TASK DIRECTIONS:
Would you please print the data a second time, exactly as it stands?

===== INFORMATION SUPPLIED =====

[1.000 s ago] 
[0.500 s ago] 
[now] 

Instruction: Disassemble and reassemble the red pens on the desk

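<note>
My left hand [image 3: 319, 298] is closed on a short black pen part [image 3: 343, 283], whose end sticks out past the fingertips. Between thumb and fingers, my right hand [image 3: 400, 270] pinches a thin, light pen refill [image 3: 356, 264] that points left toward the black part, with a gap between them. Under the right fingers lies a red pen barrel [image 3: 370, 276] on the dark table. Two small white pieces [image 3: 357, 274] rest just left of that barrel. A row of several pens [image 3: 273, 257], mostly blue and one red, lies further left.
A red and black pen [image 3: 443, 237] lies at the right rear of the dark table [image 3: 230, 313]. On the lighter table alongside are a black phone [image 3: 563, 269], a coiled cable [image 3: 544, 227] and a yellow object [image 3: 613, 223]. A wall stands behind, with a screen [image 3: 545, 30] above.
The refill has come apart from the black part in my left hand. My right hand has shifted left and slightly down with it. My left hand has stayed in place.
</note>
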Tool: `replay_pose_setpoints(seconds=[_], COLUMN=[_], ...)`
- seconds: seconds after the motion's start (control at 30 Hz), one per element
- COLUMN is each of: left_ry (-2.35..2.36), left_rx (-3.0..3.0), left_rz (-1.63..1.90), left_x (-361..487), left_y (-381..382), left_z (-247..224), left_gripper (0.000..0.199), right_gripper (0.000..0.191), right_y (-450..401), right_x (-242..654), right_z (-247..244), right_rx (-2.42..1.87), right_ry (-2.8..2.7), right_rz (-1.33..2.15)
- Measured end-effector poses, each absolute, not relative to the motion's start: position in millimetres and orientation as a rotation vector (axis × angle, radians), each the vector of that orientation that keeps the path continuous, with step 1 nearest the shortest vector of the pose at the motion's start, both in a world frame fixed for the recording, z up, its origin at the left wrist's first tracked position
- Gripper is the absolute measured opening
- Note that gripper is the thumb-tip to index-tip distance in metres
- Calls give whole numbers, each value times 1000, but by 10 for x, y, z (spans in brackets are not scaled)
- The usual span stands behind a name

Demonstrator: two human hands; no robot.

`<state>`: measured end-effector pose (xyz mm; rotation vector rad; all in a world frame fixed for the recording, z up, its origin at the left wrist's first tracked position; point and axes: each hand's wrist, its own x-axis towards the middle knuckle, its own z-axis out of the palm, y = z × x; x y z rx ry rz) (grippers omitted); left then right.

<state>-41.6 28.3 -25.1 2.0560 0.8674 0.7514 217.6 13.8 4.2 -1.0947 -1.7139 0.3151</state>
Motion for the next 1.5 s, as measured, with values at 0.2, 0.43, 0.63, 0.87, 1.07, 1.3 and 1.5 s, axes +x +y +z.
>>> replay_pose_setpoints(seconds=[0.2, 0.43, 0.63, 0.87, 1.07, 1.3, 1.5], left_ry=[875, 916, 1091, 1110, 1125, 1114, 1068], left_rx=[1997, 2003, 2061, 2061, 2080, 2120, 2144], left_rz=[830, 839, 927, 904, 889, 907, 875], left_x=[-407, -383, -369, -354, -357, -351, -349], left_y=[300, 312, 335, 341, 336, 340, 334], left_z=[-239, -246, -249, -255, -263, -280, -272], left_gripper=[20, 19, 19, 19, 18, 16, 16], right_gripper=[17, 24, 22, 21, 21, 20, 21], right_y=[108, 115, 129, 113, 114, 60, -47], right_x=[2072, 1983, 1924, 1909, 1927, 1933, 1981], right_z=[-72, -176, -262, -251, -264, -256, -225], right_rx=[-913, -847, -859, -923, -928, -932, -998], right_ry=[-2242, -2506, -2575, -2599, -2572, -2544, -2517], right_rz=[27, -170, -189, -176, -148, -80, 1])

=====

RESULT BELOW:
[1.000 s ago] 
[0.500 s ago] 
[now] 

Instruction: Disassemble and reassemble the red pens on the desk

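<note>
My left hand [image 3: 319, 298] is closed on a short black pen part [image 3: 343, 283], whose end sticks out past the fingertips. Between thumb and fingers, my right hand [image 3: 400, 270] pinches a thin, light pen refill [image 3: 356, 264] that points left toward the black part, with a gap between them. Under the right fingers lies a red pen barrel [image 3: 370, 276] on the dark table. Two small white pieces [image 3: 357, 274] rest just left of that barrel. A row of several pens [image 3: 273, 257], mostly blue and one red, lies further left.
A red and black pen [image 3: 443, 237] lies at the right rear of the dark table [image 3: 230, 313]. On the lighter table alongside are a black phone [image 3: 563, 269], a coiled cable [image 3: 544, 227] and a yellow object [image 3: 613, 223]. A wall stands behind, with a screen [image 3: 545, 30] above.
The refill has come apart from the black part in my left hand. My right hand has shifted left and slightly down with it. My left hand has stayed in place.
</note>
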Tool: `replay_pose_setpoints(seconds=[_], COLUMN=[_], ...)`
- seconds: seconds after the motion's start (control at 30 Hz), one per element
- COLUMN is each of: left_ry (-2.35..2.36), left_rx (-3.0..3.0), left_rz (-1.63..1.90), left_x (-361..487), left_y (-381..382), left_z (-247..224), left_gripper (0.000..0.199), right_gripper (0.000..0.191), right_y (-450..401), right_x (-242..654), right_z (-247..244), right_rx (-2.42..1.87), right_ry (-2.8..2.7), right_rz (-1.33..2.15)
- Measured end-effector poses, each absolute, not relative to the motion's start: position in millimetres and orientation as a rotation vector (axis × angle, radians), each the vector of that orientation that keeps the path continuous, with step 1 nearest the shortest vector of the pose at the motion's start, both in a world frame fixed for the recording, z up, its origin at the left wrist's first tracked position
- Gripper is the absolute measured opening
- Note that gripper is the thumb-tip to index-tip distance in metres
- Calls give whole numbers, each value times 1000, but by 10 for x, y, z (spans in brackets are not scaled)
- The usual span stands behind a name

Demonstrator: two human hands; no robot.

`<state>`: measured end-effector pose (xyz mm; rotation vector rad; all in a world frame fixed for the recording, z up, its origin at the left wrist's first tracked position; point and axes: each hand's wrist, its own x-axis towards the middle knuckle, its own z-axis out of the palm, y = z × x; x y z rx ry rz) (grippers omitted); left then right.

<state>-41.6 28.3 -25.1 2.0560 0.8674 0.7514 217.6 13.8 4.2 -1.0947 -1.7139 0.3151</state>
Motion for the next 1.5 s, as measured, with values at 0.2, 0.43, 0.63, 0.87, 1.07, 1.3 and 1.5 s, axes +x +y +z.
>>> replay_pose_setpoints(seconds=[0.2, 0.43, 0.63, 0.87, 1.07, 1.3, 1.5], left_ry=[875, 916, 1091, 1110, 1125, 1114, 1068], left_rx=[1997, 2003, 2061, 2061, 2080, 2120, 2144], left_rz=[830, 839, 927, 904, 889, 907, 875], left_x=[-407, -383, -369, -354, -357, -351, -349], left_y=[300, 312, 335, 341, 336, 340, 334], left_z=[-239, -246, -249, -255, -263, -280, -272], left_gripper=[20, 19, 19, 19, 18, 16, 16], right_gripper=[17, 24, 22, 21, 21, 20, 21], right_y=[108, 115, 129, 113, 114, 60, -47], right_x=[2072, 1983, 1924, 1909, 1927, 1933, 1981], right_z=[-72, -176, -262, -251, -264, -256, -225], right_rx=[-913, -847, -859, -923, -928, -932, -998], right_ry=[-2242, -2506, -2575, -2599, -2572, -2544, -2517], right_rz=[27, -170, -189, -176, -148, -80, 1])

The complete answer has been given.